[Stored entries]

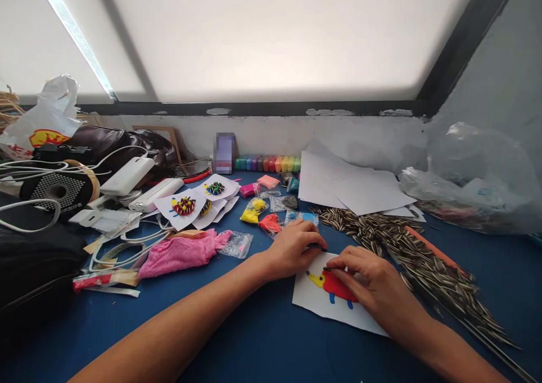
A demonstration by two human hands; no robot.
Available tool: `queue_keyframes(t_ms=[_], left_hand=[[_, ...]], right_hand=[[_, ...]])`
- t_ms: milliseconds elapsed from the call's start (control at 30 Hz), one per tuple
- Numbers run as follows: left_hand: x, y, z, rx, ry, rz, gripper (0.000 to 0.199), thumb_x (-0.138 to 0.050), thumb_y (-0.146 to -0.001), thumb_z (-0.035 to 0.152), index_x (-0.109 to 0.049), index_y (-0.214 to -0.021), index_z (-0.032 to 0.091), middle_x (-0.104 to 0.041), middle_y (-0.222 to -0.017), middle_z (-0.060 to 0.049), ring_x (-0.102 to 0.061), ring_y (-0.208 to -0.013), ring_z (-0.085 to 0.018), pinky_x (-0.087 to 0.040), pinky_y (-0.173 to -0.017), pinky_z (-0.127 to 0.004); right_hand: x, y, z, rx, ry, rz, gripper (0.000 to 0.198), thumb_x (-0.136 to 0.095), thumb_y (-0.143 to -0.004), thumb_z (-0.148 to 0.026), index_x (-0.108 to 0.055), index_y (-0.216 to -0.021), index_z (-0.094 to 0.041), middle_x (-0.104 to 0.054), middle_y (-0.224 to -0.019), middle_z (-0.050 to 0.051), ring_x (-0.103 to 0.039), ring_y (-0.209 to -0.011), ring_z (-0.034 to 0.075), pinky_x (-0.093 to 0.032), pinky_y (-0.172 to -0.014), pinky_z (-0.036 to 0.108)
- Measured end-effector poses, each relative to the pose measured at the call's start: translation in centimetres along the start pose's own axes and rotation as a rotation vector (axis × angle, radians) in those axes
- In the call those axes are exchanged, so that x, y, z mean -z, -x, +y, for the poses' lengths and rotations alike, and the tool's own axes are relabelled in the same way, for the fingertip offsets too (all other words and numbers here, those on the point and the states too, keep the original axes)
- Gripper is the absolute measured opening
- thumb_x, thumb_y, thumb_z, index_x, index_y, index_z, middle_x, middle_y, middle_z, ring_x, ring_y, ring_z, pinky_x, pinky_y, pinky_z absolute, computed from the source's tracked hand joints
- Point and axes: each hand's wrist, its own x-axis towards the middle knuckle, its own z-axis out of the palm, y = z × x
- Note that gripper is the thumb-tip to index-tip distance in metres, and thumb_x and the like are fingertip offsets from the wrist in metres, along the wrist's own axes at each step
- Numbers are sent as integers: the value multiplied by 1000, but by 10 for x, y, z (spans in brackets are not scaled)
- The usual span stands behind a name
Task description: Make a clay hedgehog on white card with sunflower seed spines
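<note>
On a white sheet of paper (313, 303) lies a flat clay animal with a red body (336, 287), a yellow head (315, 280) and blue legs (332, 298). My right hand (368, 276) is closed in a pinch over the red body, a dark sunflower seed (328, 268) at its fingertips. At the paper's upper edge rests my left hand (294, 247), its fingers curled together. A small dark bit shows by its fingertips, too little to name. Part of the body is hidden beneath my right hand. A heap of striped sunflower seeds (393, 239) spreads beyond it.
Small packets of coloured clay, one yellow (254, 210), lie behind my left hand. Left stand finished seed-studded clay figures (184, 206), a pink cloth (180, 253) and white cables. White sheets (351, 183) and a plastic bag (474, 191) are at the back right.
</note>
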Motion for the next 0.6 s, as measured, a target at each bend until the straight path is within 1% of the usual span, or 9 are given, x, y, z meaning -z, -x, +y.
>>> queue_keyframes(t_ms=[333, 433, 600], left_hand=[[0, 0, 0, -7, 5, 4, 14, -58, -87, 14, -70, -91, 18, -63, -94, -5, -56, -90, -18, -43, -83, -32], [0, 0, 0, 2, 6, -2, 14, -58, -87, 14, -70, -92, 19, -63, -94, -5, -56, -90, -18, -43, -82, -31], [0, 0, -1, -2, 3, -3, 14, -58, -86, 13, -70, -91, 19, -63, -95, -4, -56, -91, -18, -43, -84, -32]], right_hand=[[-2, 2, -1, 31, 36, 8, 19, -52, -91, -21, -70, -88, -26, -67, -82, 3, -64, -76, 18, -52, -67, 30], [-4, 3, 0, 44, 40, 5, 20, -50, -92, -21, -70, -88, -25, -66, -83, 3, -64, -78, 18, -52, -69, 31], [-5, 4, 0, 66, 73, -6, 20, -51, -93, -22, -70, -88, -26, -66, -82, 3, -63, -77, 18, -52, -68, 30]])
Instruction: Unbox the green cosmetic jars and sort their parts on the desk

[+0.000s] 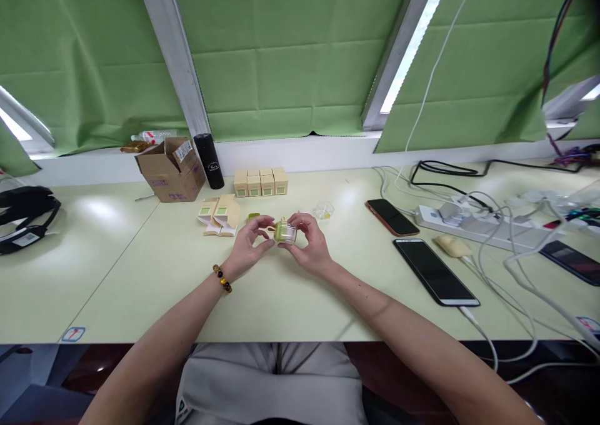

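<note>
Between my two hands is a small container (287, 233) with a green cap, a clear body and a small loop at its left end. My right hand (307, 244) grips the clear body between thumb and fingers. At the green end, the thumb and fingertips of my left hand (253, 240) close around the cap. Just behind my left fingers lies a green piece (254, 216), partly covered. Clear plastic pieces (323, 210) rest beyond my right hand. Left of my left hand are opened small cardboard boxes (219, 214) with green labels.
Several small closed boxes (260, 182) stand in a row at the back, near a black bottle (209, 161) and an open carton (171, 170). Phones (435, 272), a power strip (482, 228) and loose cables fill the right side. A black strapped item (28, 219) lies far left.
</note>
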### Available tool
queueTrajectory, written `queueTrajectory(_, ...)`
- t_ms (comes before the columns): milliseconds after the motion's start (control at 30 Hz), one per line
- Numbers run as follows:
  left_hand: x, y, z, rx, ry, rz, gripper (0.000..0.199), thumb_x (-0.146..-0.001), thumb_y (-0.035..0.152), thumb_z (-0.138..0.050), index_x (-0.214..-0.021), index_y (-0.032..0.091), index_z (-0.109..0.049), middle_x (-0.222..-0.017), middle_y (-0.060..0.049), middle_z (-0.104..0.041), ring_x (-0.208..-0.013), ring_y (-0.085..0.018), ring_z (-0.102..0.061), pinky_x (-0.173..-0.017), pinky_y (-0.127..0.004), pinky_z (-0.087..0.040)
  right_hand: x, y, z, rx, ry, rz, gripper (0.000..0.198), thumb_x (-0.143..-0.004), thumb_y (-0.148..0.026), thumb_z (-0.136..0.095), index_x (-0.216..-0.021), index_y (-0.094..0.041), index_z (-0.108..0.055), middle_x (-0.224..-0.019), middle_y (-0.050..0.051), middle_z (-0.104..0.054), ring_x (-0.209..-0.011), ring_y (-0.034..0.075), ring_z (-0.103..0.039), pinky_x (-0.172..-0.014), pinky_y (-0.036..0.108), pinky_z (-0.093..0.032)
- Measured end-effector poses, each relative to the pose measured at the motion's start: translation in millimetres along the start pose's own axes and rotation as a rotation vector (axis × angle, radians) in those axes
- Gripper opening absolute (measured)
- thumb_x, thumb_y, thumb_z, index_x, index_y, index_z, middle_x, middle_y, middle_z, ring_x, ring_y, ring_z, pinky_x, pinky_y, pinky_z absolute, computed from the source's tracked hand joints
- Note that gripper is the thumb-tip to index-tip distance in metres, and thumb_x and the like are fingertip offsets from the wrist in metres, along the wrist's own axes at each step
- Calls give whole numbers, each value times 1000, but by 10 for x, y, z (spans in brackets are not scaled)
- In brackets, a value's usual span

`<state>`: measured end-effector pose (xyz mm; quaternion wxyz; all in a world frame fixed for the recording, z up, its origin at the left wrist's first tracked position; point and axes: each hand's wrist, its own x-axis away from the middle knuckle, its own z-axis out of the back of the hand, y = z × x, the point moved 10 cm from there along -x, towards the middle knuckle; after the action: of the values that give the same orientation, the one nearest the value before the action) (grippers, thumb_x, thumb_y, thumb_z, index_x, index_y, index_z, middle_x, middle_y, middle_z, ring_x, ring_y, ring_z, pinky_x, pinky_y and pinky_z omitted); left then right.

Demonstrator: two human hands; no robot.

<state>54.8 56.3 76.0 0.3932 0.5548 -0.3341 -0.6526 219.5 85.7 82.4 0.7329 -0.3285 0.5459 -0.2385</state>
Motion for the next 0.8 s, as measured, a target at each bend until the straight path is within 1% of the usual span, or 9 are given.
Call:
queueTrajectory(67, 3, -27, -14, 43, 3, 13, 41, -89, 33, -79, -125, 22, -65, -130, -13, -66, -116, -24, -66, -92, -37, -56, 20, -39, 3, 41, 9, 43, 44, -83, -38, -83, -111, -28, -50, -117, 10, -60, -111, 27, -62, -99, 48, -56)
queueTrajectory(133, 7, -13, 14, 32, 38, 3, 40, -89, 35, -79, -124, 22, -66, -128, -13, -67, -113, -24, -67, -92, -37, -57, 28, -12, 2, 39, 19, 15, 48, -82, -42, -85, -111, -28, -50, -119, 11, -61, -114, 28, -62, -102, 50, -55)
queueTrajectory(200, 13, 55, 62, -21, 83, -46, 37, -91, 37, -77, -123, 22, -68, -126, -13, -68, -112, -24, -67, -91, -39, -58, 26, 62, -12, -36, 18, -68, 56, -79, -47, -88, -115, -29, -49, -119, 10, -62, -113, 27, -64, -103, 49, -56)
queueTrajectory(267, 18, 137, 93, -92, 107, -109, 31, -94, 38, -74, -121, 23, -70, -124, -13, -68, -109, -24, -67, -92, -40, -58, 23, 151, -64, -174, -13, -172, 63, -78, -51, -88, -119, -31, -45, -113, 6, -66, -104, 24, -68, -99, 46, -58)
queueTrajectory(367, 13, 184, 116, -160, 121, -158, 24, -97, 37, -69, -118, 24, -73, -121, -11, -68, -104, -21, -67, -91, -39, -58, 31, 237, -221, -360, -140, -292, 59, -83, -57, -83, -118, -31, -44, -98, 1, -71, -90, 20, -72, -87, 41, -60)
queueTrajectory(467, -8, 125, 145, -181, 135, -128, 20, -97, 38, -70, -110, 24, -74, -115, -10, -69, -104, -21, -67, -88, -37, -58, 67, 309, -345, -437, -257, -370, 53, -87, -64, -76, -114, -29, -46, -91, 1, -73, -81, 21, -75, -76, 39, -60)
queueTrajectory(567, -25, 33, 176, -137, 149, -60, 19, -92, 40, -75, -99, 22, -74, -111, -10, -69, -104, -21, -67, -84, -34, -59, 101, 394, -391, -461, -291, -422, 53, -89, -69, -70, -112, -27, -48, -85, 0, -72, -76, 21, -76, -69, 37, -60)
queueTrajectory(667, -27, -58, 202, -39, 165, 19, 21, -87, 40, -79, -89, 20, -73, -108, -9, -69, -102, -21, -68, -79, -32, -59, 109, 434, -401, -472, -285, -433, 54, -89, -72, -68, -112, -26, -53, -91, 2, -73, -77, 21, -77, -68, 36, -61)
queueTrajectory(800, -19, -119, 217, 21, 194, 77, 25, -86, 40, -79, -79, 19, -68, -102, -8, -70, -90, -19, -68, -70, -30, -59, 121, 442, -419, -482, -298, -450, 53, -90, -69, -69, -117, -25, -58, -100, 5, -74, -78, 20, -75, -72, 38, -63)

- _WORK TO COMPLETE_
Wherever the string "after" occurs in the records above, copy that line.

- _TASK RESPONSE_
- t_ms (comes before the columns): milliseconds after the motion's start (control at 30 Hz), one per line
`<state>`: measured end-effector pose (xyz mm; quaternion wxyz; all in a world frame fixed for the recording, z up, its origin at the left wrist's first tracked position; point and axes: each hand's wrist, its own x-axis away from the middle knuckle, its own z-axis out of the back of the hand, y = z × x, the point moved 10 cm from there along -x, towards the middle knuckle; after the action: of the values that give the same orientation, the one nearest the value before the action) (grippers, thumb_x, thumb_y, thumb_z, index_x, index_y, index_z, middle_x, middle_y, middle_z, ring_x, ring_y, ring_z, pinky_x, pinky_y and pinky_z omitted); left then right.

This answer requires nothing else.